## TASK REQUIREMENTS
Nothing outside the range below should be printed. Output exactly the lines from the line with "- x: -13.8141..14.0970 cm" to the line with "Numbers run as", both included.

## TASK INPUTS
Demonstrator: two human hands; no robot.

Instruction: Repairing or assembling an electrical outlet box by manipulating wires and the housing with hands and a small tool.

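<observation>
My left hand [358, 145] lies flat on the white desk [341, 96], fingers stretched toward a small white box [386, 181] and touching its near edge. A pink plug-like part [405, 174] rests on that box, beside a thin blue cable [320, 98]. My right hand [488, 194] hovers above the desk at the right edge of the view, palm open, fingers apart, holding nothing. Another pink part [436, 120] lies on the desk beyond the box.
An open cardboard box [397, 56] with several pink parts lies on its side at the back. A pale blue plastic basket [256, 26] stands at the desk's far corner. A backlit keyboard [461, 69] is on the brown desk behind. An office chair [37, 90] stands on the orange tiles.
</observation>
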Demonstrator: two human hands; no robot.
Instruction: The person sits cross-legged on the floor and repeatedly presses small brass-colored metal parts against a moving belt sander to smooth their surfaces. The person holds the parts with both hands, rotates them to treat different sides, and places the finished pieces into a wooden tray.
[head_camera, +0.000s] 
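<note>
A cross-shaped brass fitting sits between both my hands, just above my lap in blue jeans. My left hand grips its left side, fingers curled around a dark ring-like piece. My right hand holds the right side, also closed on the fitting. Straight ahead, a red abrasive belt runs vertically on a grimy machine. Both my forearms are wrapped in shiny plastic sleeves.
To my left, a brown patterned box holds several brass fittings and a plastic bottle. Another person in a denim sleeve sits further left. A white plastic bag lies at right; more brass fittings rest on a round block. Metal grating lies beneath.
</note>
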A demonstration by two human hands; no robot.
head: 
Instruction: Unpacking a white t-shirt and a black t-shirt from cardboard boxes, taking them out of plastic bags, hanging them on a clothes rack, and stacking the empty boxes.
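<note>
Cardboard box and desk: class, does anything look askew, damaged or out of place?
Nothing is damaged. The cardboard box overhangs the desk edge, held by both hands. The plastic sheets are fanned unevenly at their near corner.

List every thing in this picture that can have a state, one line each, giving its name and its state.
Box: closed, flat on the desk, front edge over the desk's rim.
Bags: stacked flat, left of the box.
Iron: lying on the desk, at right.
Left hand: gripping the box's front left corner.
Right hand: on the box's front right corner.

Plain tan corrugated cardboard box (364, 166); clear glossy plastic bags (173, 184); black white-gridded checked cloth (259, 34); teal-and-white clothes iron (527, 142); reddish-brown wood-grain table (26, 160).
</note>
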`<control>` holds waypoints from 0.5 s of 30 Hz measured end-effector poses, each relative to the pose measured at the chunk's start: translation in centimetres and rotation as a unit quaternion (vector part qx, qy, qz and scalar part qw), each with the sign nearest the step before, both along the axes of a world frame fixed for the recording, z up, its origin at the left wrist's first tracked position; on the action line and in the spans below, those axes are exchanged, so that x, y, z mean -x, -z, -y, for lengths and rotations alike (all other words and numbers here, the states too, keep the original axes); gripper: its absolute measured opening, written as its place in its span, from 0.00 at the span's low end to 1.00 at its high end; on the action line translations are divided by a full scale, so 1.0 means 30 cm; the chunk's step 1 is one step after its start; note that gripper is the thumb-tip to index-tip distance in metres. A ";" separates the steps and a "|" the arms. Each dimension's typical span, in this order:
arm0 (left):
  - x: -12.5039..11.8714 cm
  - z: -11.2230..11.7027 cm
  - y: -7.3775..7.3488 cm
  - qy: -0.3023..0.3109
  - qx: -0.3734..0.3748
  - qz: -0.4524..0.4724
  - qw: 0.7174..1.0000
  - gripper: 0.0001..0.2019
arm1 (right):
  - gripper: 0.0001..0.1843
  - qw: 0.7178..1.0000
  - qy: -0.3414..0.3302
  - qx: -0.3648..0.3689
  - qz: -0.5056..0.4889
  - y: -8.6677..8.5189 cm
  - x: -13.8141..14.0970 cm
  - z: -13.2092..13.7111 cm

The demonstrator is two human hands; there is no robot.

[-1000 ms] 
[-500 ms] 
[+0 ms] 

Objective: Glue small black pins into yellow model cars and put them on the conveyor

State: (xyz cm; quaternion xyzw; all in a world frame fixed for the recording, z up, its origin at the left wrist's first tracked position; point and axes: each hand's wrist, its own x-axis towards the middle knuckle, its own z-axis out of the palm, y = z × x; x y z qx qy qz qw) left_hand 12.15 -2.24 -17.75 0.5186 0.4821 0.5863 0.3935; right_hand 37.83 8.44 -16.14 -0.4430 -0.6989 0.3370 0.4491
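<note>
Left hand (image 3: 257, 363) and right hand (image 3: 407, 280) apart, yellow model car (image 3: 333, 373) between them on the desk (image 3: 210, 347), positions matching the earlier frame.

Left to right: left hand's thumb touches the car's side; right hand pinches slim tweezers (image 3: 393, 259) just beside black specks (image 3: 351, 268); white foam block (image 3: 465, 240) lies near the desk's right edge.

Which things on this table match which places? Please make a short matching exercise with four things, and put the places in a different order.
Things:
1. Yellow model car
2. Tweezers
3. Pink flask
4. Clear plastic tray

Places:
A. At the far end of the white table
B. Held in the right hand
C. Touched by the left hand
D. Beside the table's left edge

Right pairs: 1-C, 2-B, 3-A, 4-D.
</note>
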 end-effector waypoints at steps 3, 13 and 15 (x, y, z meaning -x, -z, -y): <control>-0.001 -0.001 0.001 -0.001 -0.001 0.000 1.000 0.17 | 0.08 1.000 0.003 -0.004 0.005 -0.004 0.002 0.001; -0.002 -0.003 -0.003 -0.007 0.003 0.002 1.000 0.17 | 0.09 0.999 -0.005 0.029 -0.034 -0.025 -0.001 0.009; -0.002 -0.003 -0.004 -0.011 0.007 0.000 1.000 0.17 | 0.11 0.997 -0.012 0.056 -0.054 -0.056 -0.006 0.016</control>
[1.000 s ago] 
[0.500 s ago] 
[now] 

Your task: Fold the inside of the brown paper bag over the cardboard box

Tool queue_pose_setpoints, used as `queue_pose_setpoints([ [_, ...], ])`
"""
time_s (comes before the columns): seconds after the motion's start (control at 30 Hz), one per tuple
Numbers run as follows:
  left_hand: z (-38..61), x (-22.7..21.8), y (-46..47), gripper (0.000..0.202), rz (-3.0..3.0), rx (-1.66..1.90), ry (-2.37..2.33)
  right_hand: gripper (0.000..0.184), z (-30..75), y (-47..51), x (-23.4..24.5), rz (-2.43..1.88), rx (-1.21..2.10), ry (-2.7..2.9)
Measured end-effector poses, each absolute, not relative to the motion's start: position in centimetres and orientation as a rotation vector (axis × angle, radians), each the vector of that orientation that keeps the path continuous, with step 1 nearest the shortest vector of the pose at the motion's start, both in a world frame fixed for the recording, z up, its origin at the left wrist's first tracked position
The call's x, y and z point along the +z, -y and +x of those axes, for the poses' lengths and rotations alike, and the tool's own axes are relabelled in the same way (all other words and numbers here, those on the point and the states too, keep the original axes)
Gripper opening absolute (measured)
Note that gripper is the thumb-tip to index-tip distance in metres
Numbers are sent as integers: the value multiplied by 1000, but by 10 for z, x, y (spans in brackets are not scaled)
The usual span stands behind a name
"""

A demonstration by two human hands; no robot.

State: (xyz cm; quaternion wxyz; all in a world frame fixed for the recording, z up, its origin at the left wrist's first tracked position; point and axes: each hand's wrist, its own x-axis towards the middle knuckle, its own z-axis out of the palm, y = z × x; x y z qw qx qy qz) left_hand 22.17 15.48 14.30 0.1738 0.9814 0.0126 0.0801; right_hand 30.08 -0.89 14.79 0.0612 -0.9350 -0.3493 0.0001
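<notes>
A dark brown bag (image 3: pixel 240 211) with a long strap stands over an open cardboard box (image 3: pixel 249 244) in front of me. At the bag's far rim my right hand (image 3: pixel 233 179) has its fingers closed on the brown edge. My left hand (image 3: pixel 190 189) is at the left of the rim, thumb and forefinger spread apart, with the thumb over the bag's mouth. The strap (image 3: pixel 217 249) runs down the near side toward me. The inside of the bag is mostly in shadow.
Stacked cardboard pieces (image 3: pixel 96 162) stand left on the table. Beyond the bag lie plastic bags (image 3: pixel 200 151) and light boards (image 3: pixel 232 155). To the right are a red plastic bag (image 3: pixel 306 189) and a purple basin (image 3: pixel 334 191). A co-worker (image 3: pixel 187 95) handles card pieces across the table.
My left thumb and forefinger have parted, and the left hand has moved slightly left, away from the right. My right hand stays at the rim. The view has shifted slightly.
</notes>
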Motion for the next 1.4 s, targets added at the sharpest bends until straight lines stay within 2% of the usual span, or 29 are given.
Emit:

## RESPONSE TO THIS TASK
  - x: -13.8141..14.0970 cm
  - z: -13.2092..13.7111 cm

The demonstrator is two human hands; there is no robot.

[-1000 ms] 
[-500 ms] 
[+0 ms] 

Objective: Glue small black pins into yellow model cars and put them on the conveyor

State: (xyz cm; quaternion xyzw; all in a world frame fixed for the recording, z up, its origin at the left wrist's first tracked position; point and axes: each hand's wrist, its own x-axis towards the middle knuckle, its own z-axis out of the palm, y = z × x; x y z qx qy qz qw) left_hand 12.15 -2.24 -17.75 0.5186 0.4821 0.5863 0.3935; right_hand 37.83 8.44 -16.14 -0.4430 -0.6989 0.3370 0.4491
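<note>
Left hand (image 3: 257, 363) and right hand (image 3: 407, 280) apart, yellow model car (image 3: 333, 373) between them on the desk (image 3: 210, 347), positions matching the earlier frame.

Left to right: left hand's thumb touches the car's side; right hand pinches slim tweezers (image 3: 393, 259) just beside black specks (image 3: 351, 268); white foam block (image 3: 465, 240) lies near the desk's right edge.

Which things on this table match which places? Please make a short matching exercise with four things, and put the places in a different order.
Things:
1. Yellow model car
2. Tweezers
3. Pink flask
4. Clear plastic tray

Places:
A. At the far end of the white table
B. Held in the right hand
C. Touched by the left hand
D. Beside the table's left edge

Right pairs: 1-C, 2-B, 3-A, 4-D.
</note>
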 end-effector waypoints at steps 3, 13 and 15 (x, y, z meaning -x, -z, -y): <control>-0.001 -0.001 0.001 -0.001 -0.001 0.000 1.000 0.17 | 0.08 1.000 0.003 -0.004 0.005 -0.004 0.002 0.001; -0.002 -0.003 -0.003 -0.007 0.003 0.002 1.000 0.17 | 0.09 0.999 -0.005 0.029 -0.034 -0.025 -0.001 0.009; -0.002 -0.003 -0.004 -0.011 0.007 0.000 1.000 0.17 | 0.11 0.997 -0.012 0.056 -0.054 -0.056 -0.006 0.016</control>
[1.000 s ago] 
[0.500 s ago] 
[now] 

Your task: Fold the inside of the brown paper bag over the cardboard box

Tool queue_pose_setpoints, used as `queue_pose_setpoints([ [_, ...], ])`
"""
time_s (comes before the columns): seconds after the motion's start (control at 30 Hz), one per tuple
Numbers run as follows:

Nothing else is required to finish the exercise.